ABOUT THIS EXERCISE: Leave out the pictures and reproduce all of the data exactly.

DATA PROVIDED:
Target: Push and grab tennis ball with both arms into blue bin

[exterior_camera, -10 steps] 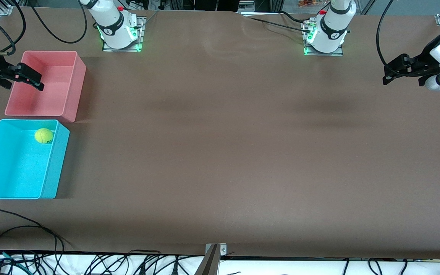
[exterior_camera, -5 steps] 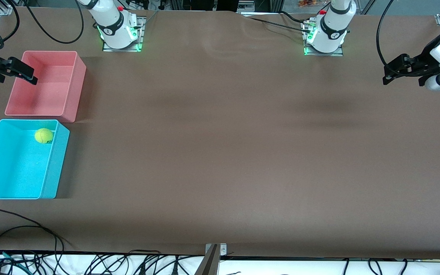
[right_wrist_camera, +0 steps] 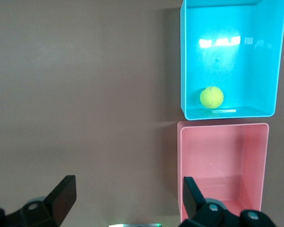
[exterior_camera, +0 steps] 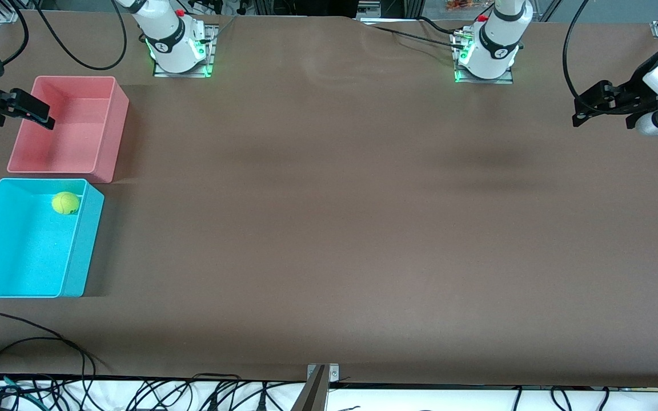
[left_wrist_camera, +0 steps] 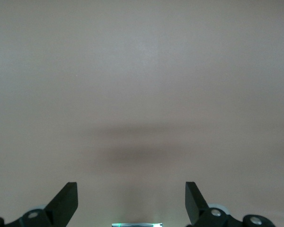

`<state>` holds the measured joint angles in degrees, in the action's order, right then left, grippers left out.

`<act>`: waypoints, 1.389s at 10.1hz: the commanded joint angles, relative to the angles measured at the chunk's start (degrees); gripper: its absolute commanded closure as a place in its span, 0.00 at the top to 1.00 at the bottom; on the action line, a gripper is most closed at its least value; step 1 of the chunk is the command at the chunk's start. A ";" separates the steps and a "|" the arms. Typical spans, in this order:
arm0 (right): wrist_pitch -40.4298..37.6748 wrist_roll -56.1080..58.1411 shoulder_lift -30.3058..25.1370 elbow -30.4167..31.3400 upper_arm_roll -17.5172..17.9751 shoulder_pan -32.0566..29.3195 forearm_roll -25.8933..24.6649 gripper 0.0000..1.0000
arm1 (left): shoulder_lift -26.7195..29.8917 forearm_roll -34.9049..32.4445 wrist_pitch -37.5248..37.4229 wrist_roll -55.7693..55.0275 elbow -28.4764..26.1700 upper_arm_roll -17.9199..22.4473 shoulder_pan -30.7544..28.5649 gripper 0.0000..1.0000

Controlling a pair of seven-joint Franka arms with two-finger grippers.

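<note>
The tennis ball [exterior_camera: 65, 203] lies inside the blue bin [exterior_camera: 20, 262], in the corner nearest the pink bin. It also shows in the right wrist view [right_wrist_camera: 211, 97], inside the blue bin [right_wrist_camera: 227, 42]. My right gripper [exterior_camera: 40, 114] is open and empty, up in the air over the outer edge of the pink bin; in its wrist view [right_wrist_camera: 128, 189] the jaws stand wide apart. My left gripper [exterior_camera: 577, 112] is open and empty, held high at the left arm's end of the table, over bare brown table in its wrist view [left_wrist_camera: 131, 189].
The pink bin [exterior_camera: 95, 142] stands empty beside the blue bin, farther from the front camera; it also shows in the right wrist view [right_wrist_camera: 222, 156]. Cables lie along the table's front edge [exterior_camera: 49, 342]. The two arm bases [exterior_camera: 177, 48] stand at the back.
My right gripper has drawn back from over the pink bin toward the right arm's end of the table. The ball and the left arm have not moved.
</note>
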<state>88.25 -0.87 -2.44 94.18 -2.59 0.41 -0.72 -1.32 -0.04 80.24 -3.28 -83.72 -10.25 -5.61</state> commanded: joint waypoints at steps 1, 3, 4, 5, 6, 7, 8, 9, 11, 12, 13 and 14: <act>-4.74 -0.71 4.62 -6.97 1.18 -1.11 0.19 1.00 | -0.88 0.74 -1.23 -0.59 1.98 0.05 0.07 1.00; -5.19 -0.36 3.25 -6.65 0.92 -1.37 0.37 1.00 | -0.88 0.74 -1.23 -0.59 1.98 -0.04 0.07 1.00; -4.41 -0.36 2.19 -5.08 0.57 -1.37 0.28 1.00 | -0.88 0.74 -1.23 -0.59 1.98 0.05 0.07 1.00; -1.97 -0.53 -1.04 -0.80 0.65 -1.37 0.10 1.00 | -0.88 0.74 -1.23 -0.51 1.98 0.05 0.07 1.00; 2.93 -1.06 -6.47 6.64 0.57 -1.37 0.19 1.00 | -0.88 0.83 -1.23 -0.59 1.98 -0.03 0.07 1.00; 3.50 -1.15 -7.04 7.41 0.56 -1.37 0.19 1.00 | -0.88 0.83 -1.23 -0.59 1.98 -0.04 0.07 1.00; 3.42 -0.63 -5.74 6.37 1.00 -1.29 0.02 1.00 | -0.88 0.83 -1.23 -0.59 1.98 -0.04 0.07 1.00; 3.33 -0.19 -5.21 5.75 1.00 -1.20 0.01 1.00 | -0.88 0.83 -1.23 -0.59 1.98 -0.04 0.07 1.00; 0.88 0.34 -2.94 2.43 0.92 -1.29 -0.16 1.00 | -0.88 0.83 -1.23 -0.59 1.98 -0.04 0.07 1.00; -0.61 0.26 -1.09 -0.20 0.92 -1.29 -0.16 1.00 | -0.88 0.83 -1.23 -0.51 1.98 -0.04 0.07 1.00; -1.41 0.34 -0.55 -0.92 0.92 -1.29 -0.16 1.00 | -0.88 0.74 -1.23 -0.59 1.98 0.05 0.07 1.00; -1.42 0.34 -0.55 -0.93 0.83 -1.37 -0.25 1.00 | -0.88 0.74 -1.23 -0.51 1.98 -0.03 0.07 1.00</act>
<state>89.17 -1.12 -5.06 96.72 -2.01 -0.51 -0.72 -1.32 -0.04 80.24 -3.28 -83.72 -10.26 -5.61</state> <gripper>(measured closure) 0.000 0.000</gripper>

SOLUTION FOR THIS PROBLEM:
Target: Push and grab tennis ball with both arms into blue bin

[exterior_camera, -10 steps] 
[exterior_camera, -5 steps] 
[right_wrist_camera, +0 steps] 
[exterior_camera, +0 steps] 
[left_wrist_camera, +0 steps] 

`<state>` holds the measured joint angles in degrees, in the action's order, right then left, grippers left out.

`<act>`: waypoints, 1.389s at 10.1hz: the commanded joint angles, relative to the angles measured at the chunk's start (degrees); gripper: its absolute commanded closure as a place in its span, 0.00 at the top to 1.00 at the bottom; on the action line, a gripper is most closed at its least value; step 1 of the chunk is the command at the chunk's start. A ";" separates the steps and a "|" the arms. Typical spans, in this order:
arm0 (right): wrist_pitch -40.4298..37.6748 wrist_roll -56.1080..58.1411 shoulder_lift -30.3058..25.1370 elbow -30.4167..31.3400 upper_arm_roll -17.5172..17.9751 shoulder_pan -32.0566..29.3195 forearm_roll -25.8933..24.6649 gripper 0.0000..1.0000
arm1 (left): shoulder_lift -26.7195..29.8917 forearm_roll -34.9049..32.4445 wrist_pitch -37.5248..37.4229 wrist_roll -55.7693..55.0275 elbow -28.4764..26.1700 upper_arm_roll -17.9199..22.4473 shoulder_pan -30.7544..28.5649 gripper 0.0000..1.0000

Controlling a pair of seven-joint Franka arms with two-finger grippers.

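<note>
The tennis ball [exterior_camera: 65, 203] lies inside the blue bin [exterior_camera: 20, 262], in the corner nearest the pink bin. It also shows in the right wrist view [right_wrist_camera: 211, 97], inside the blue bin [right_wrist_camera: 227, 42]. My right gripper [exterior_camera: 40, 114] is open and empty, up in the air over the outer edge of the pink bin; in its wrist view [right_wrist_camera: 128, 189] the jaws stand wide apart. My left gripper [exterior_camera: 577, 112] is open and empty, held high at the left arm's end of the table, over bare brown table in its wrist view [left_wrist_camera: 131, 189].
The pink bin [exterior_camera: 95, 142] stands empty beside the blue bin, farther from the front camera; it also shows in the right wrist view [right_wrist_camera: 222, 156]. Cables lie along the table's front edge [exterior_camera: 49, 342]. The two arm bases [exterior_camera: 177, 48] stand at the back.
My right gripper has drawn back from over the pink bin toward the right arm's end of the table. The ball and the left arm have not moved.
</note>
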<state>88.25 -0.87 -2.44 94.18 -2.59 0.41 -0.72 -1.32 -0.04 80.24 -3.28 -83.72 -10.25 -5.61</state> commanded: joint waypoints at steps 1, 3, 4, 5, 6, 7, 8, 9, 11, 12, 13 and 14: <act>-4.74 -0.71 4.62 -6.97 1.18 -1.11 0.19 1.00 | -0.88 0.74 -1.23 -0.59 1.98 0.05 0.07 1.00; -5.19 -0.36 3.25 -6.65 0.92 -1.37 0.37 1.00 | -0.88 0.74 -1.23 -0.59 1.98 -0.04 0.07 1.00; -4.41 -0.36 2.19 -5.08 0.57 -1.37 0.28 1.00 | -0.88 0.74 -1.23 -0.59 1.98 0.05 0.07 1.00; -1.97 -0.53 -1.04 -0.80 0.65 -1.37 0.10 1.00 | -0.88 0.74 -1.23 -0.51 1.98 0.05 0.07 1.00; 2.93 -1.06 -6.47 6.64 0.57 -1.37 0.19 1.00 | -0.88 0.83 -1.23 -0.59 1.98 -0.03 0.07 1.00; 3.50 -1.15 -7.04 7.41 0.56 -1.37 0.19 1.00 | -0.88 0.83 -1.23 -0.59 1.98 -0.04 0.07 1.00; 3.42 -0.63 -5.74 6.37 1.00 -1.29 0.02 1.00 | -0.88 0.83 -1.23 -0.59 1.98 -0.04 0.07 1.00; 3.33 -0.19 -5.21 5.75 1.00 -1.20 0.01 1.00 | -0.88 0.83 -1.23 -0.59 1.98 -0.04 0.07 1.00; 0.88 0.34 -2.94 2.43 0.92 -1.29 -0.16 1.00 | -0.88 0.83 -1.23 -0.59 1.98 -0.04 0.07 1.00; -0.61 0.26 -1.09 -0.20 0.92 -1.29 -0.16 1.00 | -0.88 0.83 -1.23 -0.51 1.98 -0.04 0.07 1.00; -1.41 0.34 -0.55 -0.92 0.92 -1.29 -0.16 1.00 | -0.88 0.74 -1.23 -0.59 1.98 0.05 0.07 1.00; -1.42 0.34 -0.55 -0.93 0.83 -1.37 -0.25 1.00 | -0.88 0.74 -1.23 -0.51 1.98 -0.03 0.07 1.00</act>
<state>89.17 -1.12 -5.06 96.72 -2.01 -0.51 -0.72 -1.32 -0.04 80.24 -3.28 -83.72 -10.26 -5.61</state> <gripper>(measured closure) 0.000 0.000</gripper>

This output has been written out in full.